Política

Suspeita de bomba isola frente do Palácio do Planalto

O Esquadrão de Bombas da Polícia Militar do Distrito Federal foi acionado nesta quarta-feira (24) para averiguar o conteúdo de três volumes abandonados em frente à rampa do Palácio do Planalto, em Brasília.

Às 15h30, o trânsito do local tinha sido isolado e três viaturas do Bope, três carros do Corpo de Bombeiros, quatro ônibus da PM, viaturas e motos policiais já haviam chegado às imediações do Palácio do Planalto e se preparavam para iniciar a verificação do que parece ser uma mala e duas mochilas.

Por volta das 15h45, quando a ação para averiguar o conteúdo das malas foi iniciada, manifestantes que se concentravam em frente ao STF (Supremo Tribunal Federal) cruzaram a Praça dos Três Poderes em direção ao Palácio do Planalto, rompendo as grades de proteção.
Aparentemente, os manifestantes não sabiam que estava ocorrendo uma ação antibomba no local.

O movimento causou corre corre entre os policiais e seguranças da Presidência da República, que tentaram conter às pressas os manifestantes.
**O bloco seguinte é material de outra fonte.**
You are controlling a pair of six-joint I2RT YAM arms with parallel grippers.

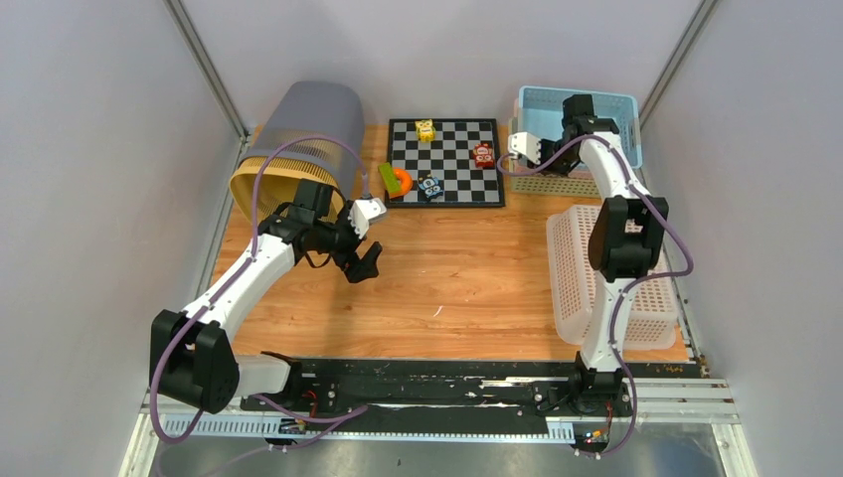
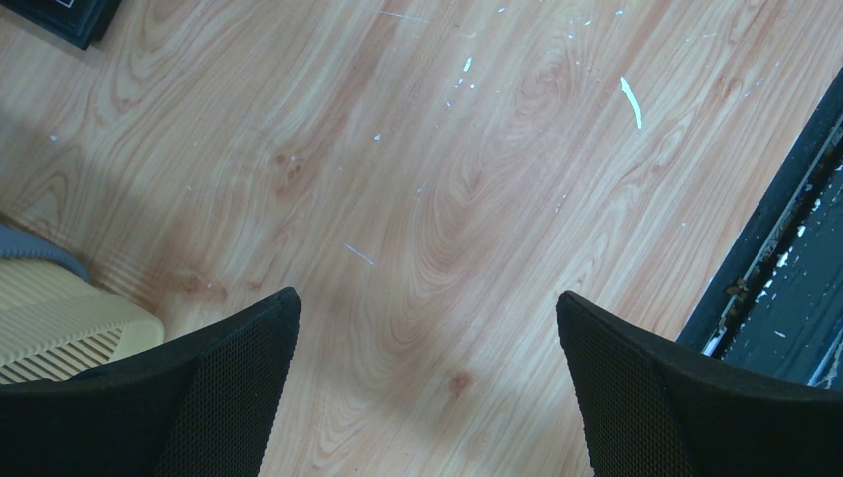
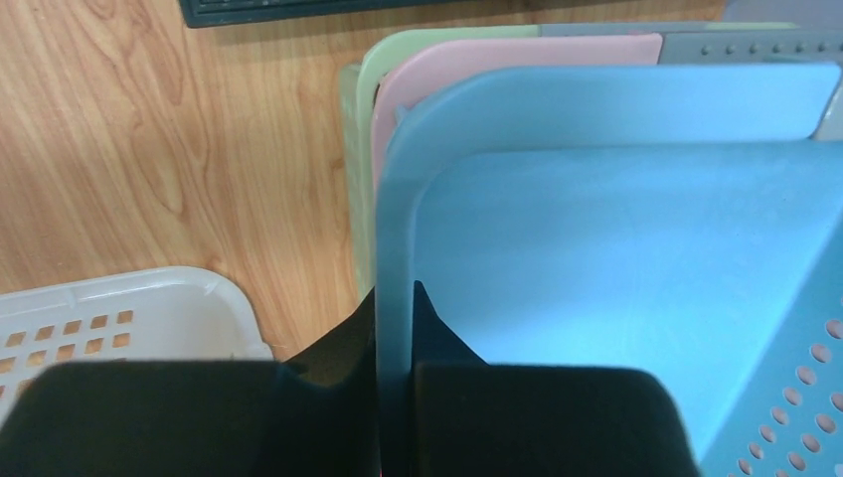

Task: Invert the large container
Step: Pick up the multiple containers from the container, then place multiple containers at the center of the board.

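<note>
Nearest, on the light wooden bench [image 1: 447, 278], the left gripper [image 1: 363, 260] hovers in front of and to the left of the black-and-white chessboard [image 1: 445, 162]. Its jaws are spread wide over bare wood and hold nothing. To the front right of the board, a white perforated plastic basket [image 1: 606, 278] lies bottom up. Left of the board, a big grey bin with a slatted yellow rim [image 1: 298, 139] lies on its side. Small toy cars sit on the board's squares.

Just right of the board's far end stands the large pale-blue plastic container [image 1: 557, 104], upright and nested in a pink one [image 3: 517, 50] and a green one [image 3: 398, 50]. The right gripper [image 3: 393, 308] is clamped on its near-left rim, one finger inside the wall and one outside.
</note>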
Uma das pessoas que protestava conseguiu romper o bloqueio e foi contida com golpes de cassetete. Gás de pimenta também foi usado para dispersar o tumulto.

A presidente Dilma Rousseff está em seu gabinete e o GSI (Gabinete de Segurança Institucional) disse, por meio de sua assessoria, que vai se pronunciar, por meio de nota, somente no fim da ação.

Objetos pessoais

Segundo o capitão Eduardo Matos, comandante do Esquadrão de Bombas do Bope, a segurança da Presidência da República informou que um homem deixou os três volumes em frente ao Palácio do Planalto por volta do meio-dia desta quarta e seguiu para o ponto de ônibus que fica nas imediações.

As informações foram conseguidas após consulta às câmeras de segurança do Palácio do Planalto.
Às 17h50, duas das três mochilas já haviam sido averiguadas pelo robô do Esquadrão de Bombas. Dentro delas, segundo o capitão Matos, foram encontrados objetos de higiene pessoal, equipamentos eletrônicos, livros e roupas.

O robô utilizado para a averiguação possui três câmeras que orientam seus movimentos e transmitem imagens para uma tela monitorada por agentes do Bope.
Às 18h, a terceira mochila seria averiguada.
“Por questões de segurança, trabalhamos com o grau de periculosidade máximo, e estamos sempre em contato com a segurança da Presidência da República”, disse Matos.
A presidente Dilma, porém, não deixou o Palácio durante a ação.

“Não podemos fazer recomendações à segurança da presidente”, completou o capitão.
Depois que for descartada a presença de explosivos nas mochilas, elas passarão por inspeção de cães farejadores, antes de serem abertas e seguirem para a perícia da Polícia Civil.